*PROBLEM DETAILS*.
Look through the listing below for the string "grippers". Show each line where it occurs.

*SUPPLIED INFORMATION*.
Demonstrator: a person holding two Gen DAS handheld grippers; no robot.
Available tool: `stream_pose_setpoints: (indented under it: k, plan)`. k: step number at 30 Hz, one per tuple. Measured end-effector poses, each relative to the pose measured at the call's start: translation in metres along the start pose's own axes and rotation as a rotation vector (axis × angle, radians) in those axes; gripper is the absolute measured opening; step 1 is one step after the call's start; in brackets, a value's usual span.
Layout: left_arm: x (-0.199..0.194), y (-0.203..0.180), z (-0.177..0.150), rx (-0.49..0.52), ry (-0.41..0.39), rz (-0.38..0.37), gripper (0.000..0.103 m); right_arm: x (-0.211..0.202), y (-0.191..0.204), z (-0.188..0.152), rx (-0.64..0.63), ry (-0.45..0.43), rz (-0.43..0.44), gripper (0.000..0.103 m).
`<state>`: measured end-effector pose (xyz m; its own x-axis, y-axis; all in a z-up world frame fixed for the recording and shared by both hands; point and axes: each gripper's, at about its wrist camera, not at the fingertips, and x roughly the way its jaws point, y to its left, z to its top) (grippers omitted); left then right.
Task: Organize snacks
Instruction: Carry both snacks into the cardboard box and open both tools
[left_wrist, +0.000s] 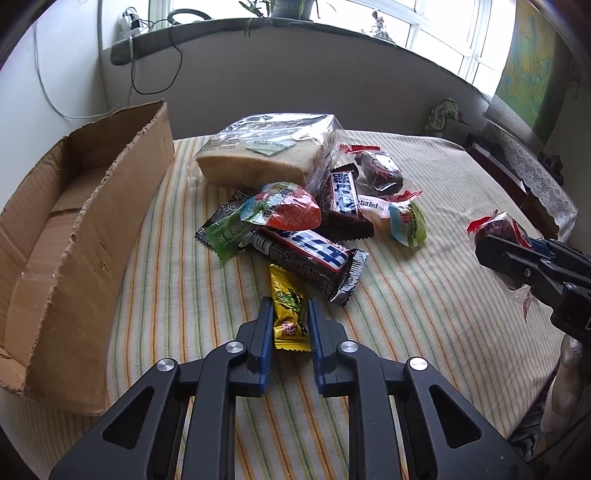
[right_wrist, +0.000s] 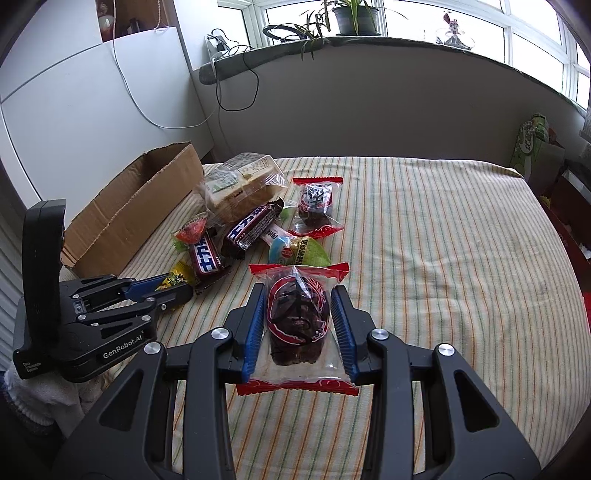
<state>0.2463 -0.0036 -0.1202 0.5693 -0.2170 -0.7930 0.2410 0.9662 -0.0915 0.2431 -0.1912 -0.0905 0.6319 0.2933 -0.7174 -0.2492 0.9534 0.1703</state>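
Note:
A pile of snacks lies on the striped cloth: a bagged bread loaf (left_wrist: 266, 147), two dark chocolate bars (left_wrist: 310, 258), green and red packets (left_wrist: 280, 210) and a dark cake in a clear wrapper (left_wrist: 380, 170). My left gripper (left_wrist: 290, 314) is shut on a yellow candy packet (left_wrist: 288, 314), low over the cloth in front of the pile. My right gripper (right_wrist: 298, 317) is shut on a second dark cake in a red-edged clear wrapper (right_wrist: 297, 317), to the right of the pile. It also shows in the left wrist view (left_wrist: 495, 236).
An open cardboard box (left_wrist: 74, 229) stands at the left of the pile and shows nothing inside. The table's far right edge has a lace cloth (left_wrist: 532, 173) and a green bag (right_wrist: 532, 144). A wall and window sill run behind the table.

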Motion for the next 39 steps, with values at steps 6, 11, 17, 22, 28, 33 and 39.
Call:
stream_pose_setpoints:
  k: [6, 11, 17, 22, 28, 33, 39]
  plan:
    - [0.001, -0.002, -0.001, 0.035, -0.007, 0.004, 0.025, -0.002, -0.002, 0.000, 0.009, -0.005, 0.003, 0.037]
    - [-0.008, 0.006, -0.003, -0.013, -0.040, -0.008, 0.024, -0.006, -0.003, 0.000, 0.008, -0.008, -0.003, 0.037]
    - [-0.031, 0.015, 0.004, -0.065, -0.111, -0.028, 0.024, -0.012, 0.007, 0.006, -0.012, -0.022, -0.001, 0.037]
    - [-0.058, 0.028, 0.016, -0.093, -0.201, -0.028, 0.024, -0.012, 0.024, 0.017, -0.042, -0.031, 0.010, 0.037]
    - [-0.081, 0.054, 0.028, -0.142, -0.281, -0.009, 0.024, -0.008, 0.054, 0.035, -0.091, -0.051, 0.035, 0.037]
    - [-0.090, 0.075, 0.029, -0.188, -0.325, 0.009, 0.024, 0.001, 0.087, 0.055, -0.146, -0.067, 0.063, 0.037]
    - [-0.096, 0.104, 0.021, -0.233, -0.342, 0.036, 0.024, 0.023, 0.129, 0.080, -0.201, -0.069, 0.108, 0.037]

*RESULT OF THE TASK*.
Demonstrator: a person holding two Gen DAS handheld grippers; no robot.
`<state>`: measured end-effector pose (xyz m; its own x-axis, y-axis; all in a z-up world frame fixed for the recording and shared by both hands; point and axes: each gripper's, at about its wrist camera, not at the fingertips, and x roughly the way its jaws point, y to its left, z to its top) (grippers omitted); left then right.

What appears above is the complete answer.